— Aim of the exercise —
Scan the listing below and copy each line holding the word "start".

— Collected data —
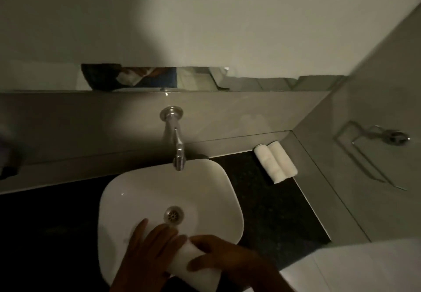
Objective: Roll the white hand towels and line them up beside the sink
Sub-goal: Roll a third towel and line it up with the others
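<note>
A white hand towel [191, 263], partly rolled, is held over the front of the white sink basin [127, 191]. My left hand [148, 250] grips its left side with the fingers spread over the roll. My right hand [218, 255] wraps around its right end. Two rolled white towels [274, 163] lie side by side on the dark counter, at the back right against the wall corner. The lower part of the held towel is hidden by my hands and the frame edge.
A chrome wall tap [176, 141] juts over the basin's back. The dark counter [268, 212] runs right of the sink to a grey wall. A metal towel ring [385, 146] hangs on that right wall. A mirror strip [159, 78] sits above the backsplash.
</note>
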A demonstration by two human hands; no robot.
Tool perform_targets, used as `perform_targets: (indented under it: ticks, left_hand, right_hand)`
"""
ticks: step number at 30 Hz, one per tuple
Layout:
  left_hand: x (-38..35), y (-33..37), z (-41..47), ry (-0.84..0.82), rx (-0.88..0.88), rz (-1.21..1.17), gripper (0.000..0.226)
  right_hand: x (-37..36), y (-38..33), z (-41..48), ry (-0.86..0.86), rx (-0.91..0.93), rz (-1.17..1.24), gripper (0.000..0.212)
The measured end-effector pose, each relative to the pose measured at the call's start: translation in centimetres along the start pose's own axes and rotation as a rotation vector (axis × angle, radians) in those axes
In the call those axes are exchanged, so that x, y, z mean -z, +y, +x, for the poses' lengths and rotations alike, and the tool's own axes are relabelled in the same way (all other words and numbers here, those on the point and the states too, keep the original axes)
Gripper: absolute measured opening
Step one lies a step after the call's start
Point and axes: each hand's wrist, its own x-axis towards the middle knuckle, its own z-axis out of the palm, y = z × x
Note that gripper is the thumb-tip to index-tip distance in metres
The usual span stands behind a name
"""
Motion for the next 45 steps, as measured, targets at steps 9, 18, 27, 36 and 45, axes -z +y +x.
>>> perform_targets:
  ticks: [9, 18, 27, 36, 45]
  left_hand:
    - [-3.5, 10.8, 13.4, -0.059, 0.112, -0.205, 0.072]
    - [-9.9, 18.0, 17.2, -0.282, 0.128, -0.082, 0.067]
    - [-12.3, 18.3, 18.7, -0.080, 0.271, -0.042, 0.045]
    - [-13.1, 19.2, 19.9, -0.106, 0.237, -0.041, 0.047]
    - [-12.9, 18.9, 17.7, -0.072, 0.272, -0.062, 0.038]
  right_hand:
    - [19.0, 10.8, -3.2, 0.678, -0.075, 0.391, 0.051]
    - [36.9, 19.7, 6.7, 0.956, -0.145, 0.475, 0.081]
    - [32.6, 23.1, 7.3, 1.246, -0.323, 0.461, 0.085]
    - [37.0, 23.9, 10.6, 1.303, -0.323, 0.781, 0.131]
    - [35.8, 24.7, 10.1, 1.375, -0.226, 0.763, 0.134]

— Solution —
The measured end-effector pose, each relative to the pose measured at the call's start: translation in centimetres along the start pose's own axes and rotation as a rotation vector (axis × angle, radians) in those axes
Step one lies a step after the call's start

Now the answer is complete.